Assignment: May I have, exactly as written, the line containing "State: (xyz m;" and every line after it through the end of the listing below, and nothing else?

Supplied material:

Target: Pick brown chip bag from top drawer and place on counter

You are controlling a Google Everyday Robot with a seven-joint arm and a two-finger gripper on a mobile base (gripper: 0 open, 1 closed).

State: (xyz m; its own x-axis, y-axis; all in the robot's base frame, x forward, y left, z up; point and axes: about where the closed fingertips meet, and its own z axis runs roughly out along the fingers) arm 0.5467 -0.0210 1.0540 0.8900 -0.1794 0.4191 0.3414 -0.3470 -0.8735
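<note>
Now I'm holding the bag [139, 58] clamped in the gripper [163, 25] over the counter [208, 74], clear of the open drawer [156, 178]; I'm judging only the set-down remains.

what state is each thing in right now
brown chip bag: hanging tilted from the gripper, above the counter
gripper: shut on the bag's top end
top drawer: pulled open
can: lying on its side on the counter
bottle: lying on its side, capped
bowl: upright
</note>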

Task response:
State: (xyz m; its own x-axis, y-axis; all in the robot's base frame, x forward, y left, z up; point and axes: about where the closed fingertips meet, and its own z axis runs roughly out along the fingers) arm 0.5467 -0.0210 1.0540 0.8900 -0.1794 0.4191 0.3414 -0.3470 -0.8735
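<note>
Now I'm holding the bag [139, 58] clamped in the gripper [163, 25] over the counter [208, 74], clear of the open drawer [156, 178]; I'm judging only the set-down remains.

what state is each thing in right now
brown chip bag: hanging tilted from the gripper, above the counter
gripper: shut on the bag's top end
top drawer: pulled open
can: lying on its side on the counter
bottle: lying on its side, capped
bowl: upright
</note>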

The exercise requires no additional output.